Dans les moments d’urgence, lorsque notre vie est en péril, nous passons en mode survie et subitement tout devient extrêmement simple et clair. Concentré sur un seul objectif – échapper au danger qui nous menace – nous savons exactement ce que nous avons à faire. Évaporées les questions superflues, envolées les pensées parasites, oublié le vagabondage mental. Quelque chose en nous sait exactement ce qu’il doit faire. Débarrassé de cet encombrant compagnon que l’on tolère à l’état normal parce qu’il nous distrait, notre attention est tout entière focalisée sur la résolution d’un seul problème et nous voilà soudain superbement intelligent, courageux et efficace. Nous n’en tirerons aucune gloire, le danger passé : c’était un réflexe naturel.

C’est un peu ce que l’on a vécu durant les premiers mois de la crise du Covid-19. Tout était ramené à une seule problématique et, du coup, chacun se positionnait par rapport à celle-ci. Ce fut un moment de grande communion, de compréhension partagée, de solidarité aussi. Une humanité réconciliée, pour quelques semaines qui furent à la fois tragiques et émouvantes. On se prêtait à rêver d’un « monde d’après » radicalement différent. La pandémie nous apparaissait comme une aubaine, un coup de poker du destin qui allait nous booster, pour enfin sortir d’une ornière dans laquelle nous semblions enlisés depuis des années.

Et puis, le retour à la normal est venu nous cueillir à la sortie du déconfinement, sans que nous ne puissions faire grand-chose pour y résister. L’alerte passée, le danger plus ou moins écarté – même s’il rode toujours comme un cyclone tournoyant de manière imprévisible autour de la planète – tout, ou presque, est redevenu compliqué. Nous ne sommes plus en mode survie et nous reprenons nos bonnes vieilles habitudes d’errance et de questionnement. La direction n’est plus claire, les signaux sont brouillés.

Le sentiment d’urgence s’étant dilué à nouveau dans quantité de problèmes – dont le mixte est différent pour chacun de nous et sa situation personnelle – voilà que nos forces aussi s’éparpillent, s’amenuisent et peuvent même aller jusqu’à se neutraliser, si la division règne vraiment au sein de nos priorités personnelles.

Je cite souvent Prem Rawat, car c’est auprès de lui que, depuis des années, je puise sagesse et inspiration pour avancer dans la vie et en tirer le meilleur profit.
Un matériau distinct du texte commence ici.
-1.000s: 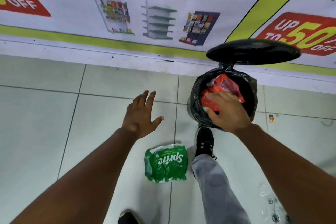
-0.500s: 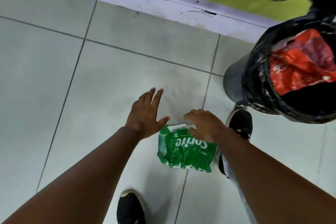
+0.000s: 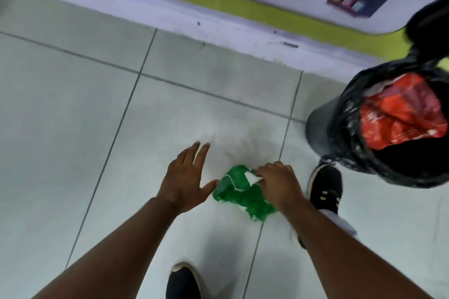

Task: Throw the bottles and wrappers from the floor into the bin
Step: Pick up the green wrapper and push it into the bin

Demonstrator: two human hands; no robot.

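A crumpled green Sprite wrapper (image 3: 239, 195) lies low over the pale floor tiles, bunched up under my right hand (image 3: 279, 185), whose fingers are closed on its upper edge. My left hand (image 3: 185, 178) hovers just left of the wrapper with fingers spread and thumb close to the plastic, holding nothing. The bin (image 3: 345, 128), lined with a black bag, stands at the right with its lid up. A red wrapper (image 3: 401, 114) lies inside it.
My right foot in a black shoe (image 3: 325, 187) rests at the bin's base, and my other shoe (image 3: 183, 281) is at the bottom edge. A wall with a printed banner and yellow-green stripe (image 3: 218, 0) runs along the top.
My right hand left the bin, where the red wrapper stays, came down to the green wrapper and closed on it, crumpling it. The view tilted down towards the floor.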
Son message est simple et accessible à tous, car il nous ramène à des questions fondamentales que nous avons tendance à négliger [1]. Voici deux petites maximes de son cru, parmi mes préférées :

« Une attraction c’est une attraction, deux attractions c’est une distraction. »

« Vous perdrez de nombreuses batailles, mais ne perdez pas la guerre. »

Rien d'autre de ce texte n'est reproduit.